S2 8.0 C

Development
- Designer: Arthur Edmunds
- Location: United States
- Year: 1975
- No. built: 210
- Builder: S2 Yachts
- Role: Cruiser
- Name: S2 8.0 C

Boat
- Displacement: 5,200 lb (2,359 kg)
- Draft: 4.00 ft (1.22 m)

Hull
- Type: monohull
- Construction: fiberglass
- LOA: 26.00 ft (7.92 m)
- LWL: 21.42 ft (6.53 m)
- Beam: 8.00 ft (2.44 m)
- Engine: inboard motor

Hull appendages
- Keel: fin keel
- Ballast: 1,800 lb (816 kg)
- Rudder: internally-mounted spade-type rudder

Rig
- Rig type: Bermuda rig
- I foretriangle height: 30.30 ft (9.24 m)
- J foretriangle base: 11.50 ft (3.51 m)
- P mainsail luff: 26.10 ft (7.96 m)
- E mainsail foot: 9.00 ft (2.74 m)

Sails
- Sailplan: masthead sloop
- Mainsail area: 117.45 sq ft (10.911 m^{2})
- Jib/genoa area: 174.23 sq ft (16.186 m^{2})
- Total sail area: 291.68 sq ft (27.098 m^{2})

= S2 8.0 C =

1970s US recreational keelboat

The S2 8.0 C is a recreational keelboat built by S2 Yachts in Holland, Michigan, United States, starting in 1975, with 210 boats completed, but it is now out of production.
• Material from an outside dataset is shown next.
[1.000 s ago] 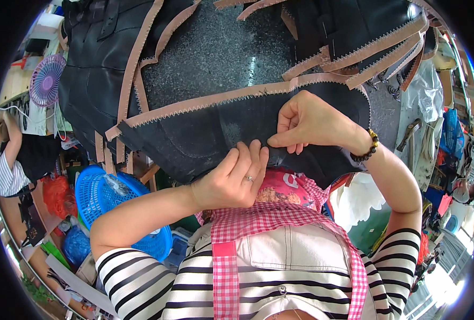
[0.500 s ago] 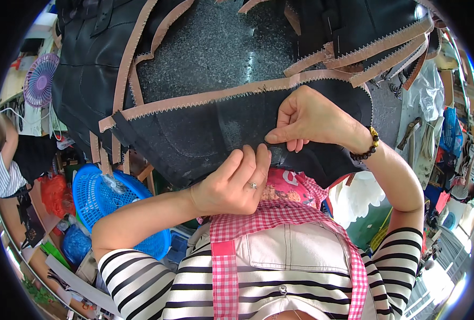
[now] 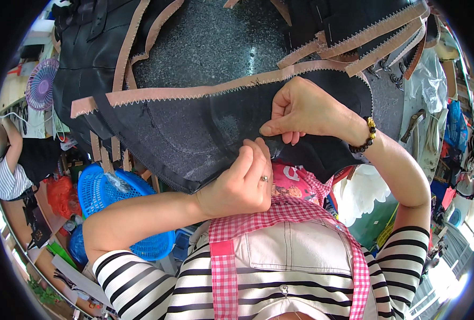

The S2 8.0 A, S2 8.0 B and the 8.0 C all share the same hull design, with different deck configurations and interior arrangements used. The number designation indicates the approximate length overall in meters and the "C" indicates "center cockpit".

==Design==
The S2 8.0 C isbuilt predominantly of fiberglass, with wood trim. It has a masthead sloop rig, a raked stem, a slightly angled transom, an internally mounted spade-type rudder controlled by a wheel and a fixed fin keel or shoal draft keel. It has a center cockpit, displaces 5200 lb and carries 1800 lb of ballast.

The boat has a draft of 4.00 ft with the standard keel and 2.5 ft with the optional shoal draft keel. The boat is fitted with an inboard engine for docking and maneuvering.

The design has sleeping accommodation for four people, with a dinette table and benches in the bow that converts into a double "V"-berth and an aft cabin with a double berth. The galley is located on the port side just forward of the companionway ladder. The galley is equipped with a two-burner stove, an ice box and a sink. A navigation station is opposite the galley, under the cockpit. The head is located on the starboard side amidships.

For sailing the design may be equipped with a number of jibs or genoas.

The design has a hull speed of 6.2 kn.